Mas, se todos os verbos na goela definham,
Coisas, vindo do sangue ou da forja tenham,
Natureza — no fluxo elemental vou indo:
O que adormece em mim, vos edifica em cheio,
Formas, carreguem suor ou seiva no seu veio,
Vosso imortal amante, no fogo é que deslindo.

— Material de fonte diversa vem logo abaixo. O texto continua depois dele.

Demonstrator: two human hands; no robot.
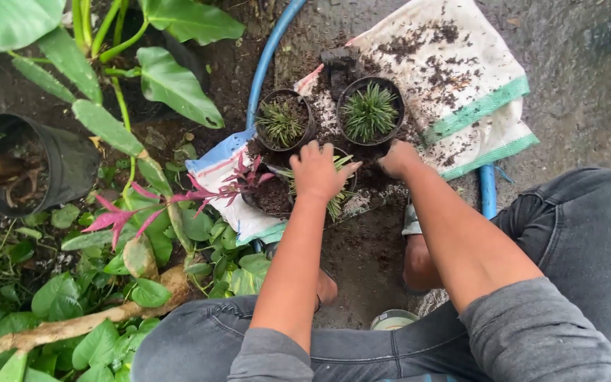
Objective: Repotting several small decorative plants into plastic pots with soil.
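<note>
White sack [461,78], soil-strewn, spreads at one o'clock. Two black pots [370,110] of spiky plants sit on it at twelve. Left hand [317,172] presses fingers-down on a third spiky plant [337,201]; right hand [397,159], grip curled, digs beside it.

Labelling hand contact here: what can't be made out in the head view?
- Left hand: fingers curl over the spiky plant; the hand hides its pot and any grip.
- Right hand: fingertips are buried behind the hand at the right pot, so contact is unclear.
- Blue hose: passes under the white sack, middle hidden.
- Black pot at left: contents shadowed.
- Pale tub between the knees: mostly hidden by the legs.
</note>
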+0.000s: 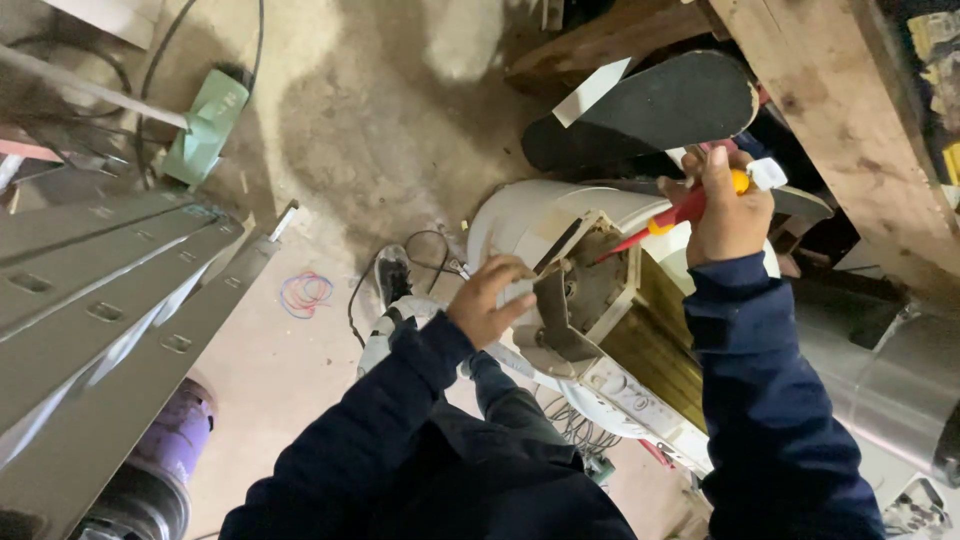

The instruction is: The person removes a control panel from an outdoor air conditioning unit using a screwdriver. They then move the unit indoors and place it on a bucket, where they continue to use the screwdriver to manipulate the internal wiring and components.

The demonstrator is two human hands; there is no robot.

O poema “Hiatus irrationalis”, de Jacques Lacan, foi escrito em 1929 e publicado nos Cahiers d’art em 1933. Como todos os seus escritos, aqui também se ouviu dizer que era “incompreensível”, prenunciando o que o próprio Lacan dizia ser um “futuro anterior do que eu teria sido com relação ao que estou me tornando”, sob a forma do “corpo sutil” do seu embaraço com a escrita, palimpséstica, misteriosa, surpreendente, insólita, derrapante, rebuscada, enodada, engomada e inútil, como já a classificou Philippe Sollers. Parece que suas palavras em ação poética já estão, avant la lettre, falando da insuficiência da palavra para dar conta do sentido, no hiato de um sem-razão, hiância de um extrassenso ou, em lacanês, o esp de um laps, o inconsciente real, que mais tarde, em 1976, Lacan inventará: “quando o esp de um laps – ou seja, visto que só escrevo em francês, o espaço de um lapso – já não tem nenhum impacto de sentido (ou interpretação), só então temos certeza de estar no inconsciente. O que se sabe, consigo”.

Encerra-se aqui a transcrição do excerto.